Now more than ever, young couples in particular need to seriously discuss what is most important to them. Is the big wedding really necessary? How realistic is it that people will want to travel to a destination wedding overseas any time soon? Where can you make budget cuts to preserve your financial resources, or minimize the costs for your families?
Money talks are tough, but they are necessary. Your legal union has significant consequences that really should not be taken lightly. Your combined earning power and borrowing power may be completely different tomorrow compared to yesterday. While it may be unpleasant to discuss, you need to get on the same page about how you feel about spending vs. savings, as well as issues that might not currently exist but could pop up in the future, such as separate property interests, debt, business interests, intellectual property rights or potential family gifts and inheritances.

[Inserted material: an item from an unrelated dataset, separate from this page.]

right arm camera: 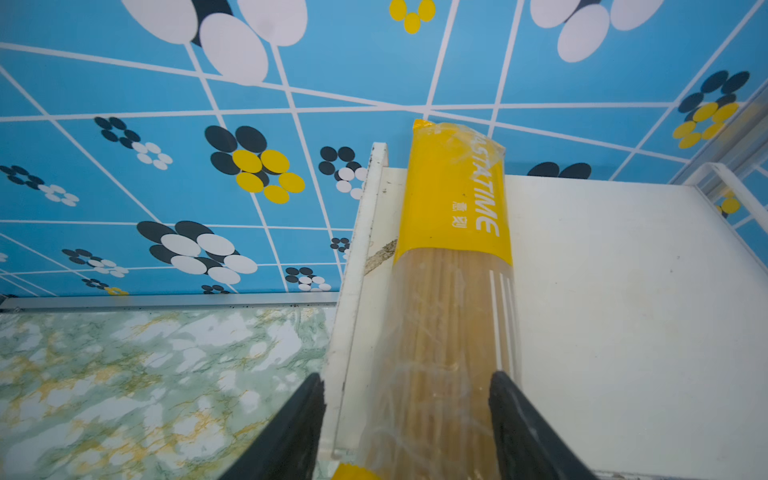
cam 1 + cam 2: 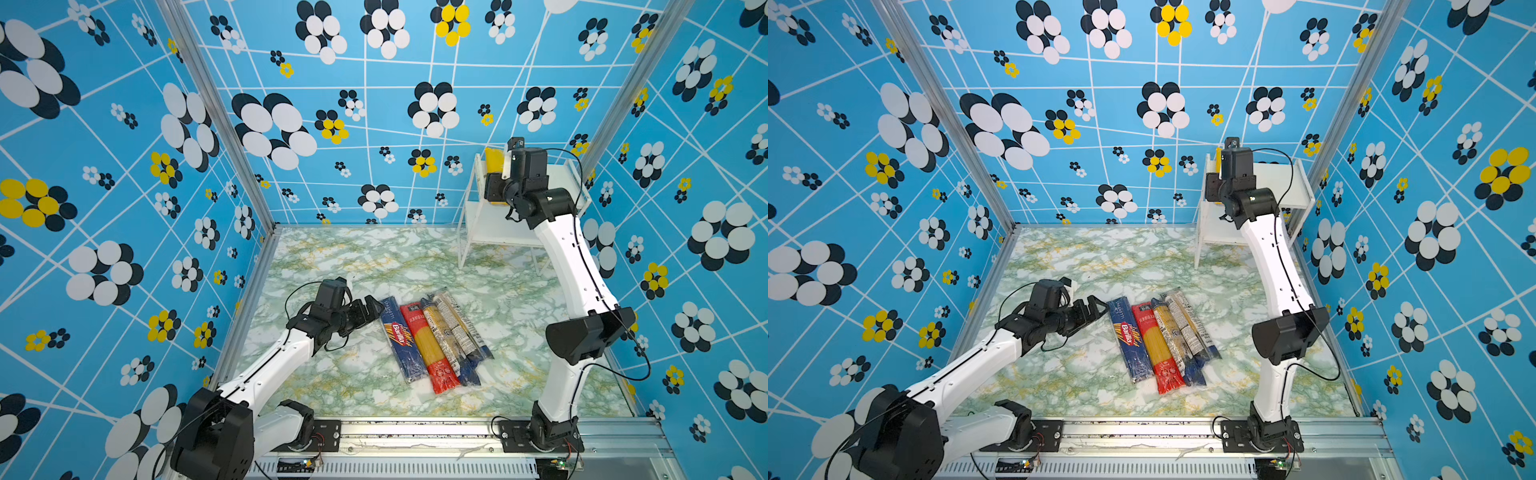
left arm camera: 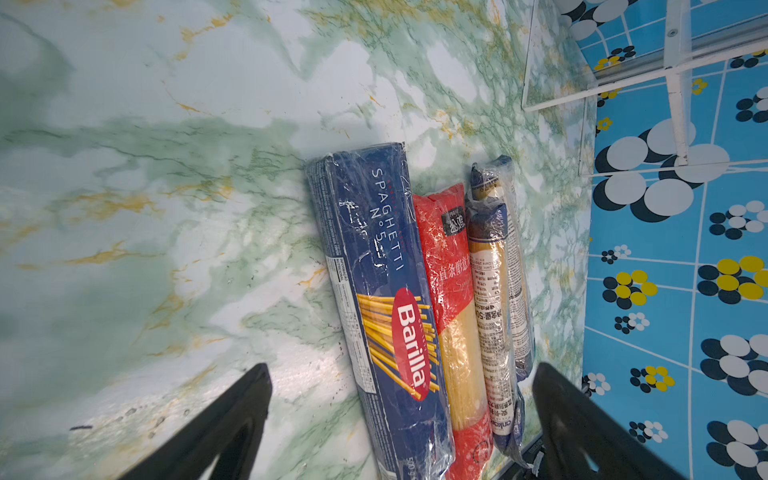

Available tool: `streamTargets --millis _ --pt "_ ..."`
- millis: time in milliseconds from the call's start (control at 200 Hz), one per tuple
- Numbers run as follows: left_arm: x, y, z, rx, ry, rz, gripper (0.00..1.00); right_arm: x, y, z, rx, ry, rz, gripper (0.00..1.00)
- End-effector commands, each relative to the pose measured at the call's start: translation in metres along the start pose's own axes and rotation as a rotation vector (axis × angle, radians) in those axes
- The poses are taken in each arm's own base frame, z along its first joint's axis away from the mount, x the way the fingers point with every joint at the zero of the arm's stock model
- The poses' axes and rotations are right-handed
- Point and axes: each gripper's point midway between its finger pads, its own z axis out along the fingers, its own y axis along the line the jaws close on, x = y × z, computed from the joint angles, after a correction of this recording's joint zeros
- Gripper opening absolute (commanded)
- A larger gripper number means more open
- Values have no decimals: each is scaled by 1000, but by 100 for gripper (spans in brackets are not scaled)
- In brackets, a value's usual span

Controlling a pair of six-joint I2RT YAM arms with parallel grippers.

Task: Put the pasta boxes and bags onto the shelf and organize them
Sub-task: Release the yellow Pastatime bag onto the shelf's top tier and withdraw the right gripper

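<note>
Green marble desk (image 2: pixel 332 257) fills the whole floor of the cell, and the white shelf (image 2: pixel 488 230) stands in its far right corner. The yellow pack (image 1: pixel 453 199) lies on the shelf's top board, tight along the left edge, running near to far. The other four lie side by side around the middle of the desk. The dark blue Barilla box (image 2: pixel 400 338) is leftmost, with the red pack (image 2: pixel 428 353) touching it, then the two clear packs (image 2: pixel 451 336) pressed together on the right. The right claw (image 1: pixel 406 375) hangs over the yellow pack's near end, fingers spread wider than the pack, not squeezing it. The left claw (image 2: pixel 372 309) is wide open and empty, just beside the Barilla box's far end.
</note>
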Motion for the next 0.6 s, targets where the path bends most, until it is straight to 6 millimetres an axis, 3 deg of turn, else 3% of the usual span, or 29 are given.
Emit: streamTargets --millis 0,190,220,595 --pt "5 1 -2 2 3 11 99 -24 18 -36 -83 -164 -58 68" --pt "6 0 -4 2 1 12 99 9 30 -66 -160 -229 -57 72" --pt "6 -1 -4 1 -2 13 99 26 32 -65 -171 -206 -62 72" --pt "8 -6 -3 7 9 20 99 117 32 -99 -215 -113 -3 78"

Once you feel you have made sufficient progress on these talks, you need to put pen to paper. In this case, what I mean is not a one page term sheet that you both sign over drinks. What I am seriously asking you to consider is retaining attorneys to draft and review a multiple-paged contract, which clearly lays out your respective rights and obligations with respect to both property and any spousal support claims.
A prenup may not be romantic, but then again either was that first time you had to talk about past partners, STDs and birth control with your partner, yet somehow you made it through to this point, right? Let prudence prevail here, and while you have some time together to think through various contingency plans for your wedding, take a moment to also secure that happily ever after in the event life has a couple of more surprises in store for you.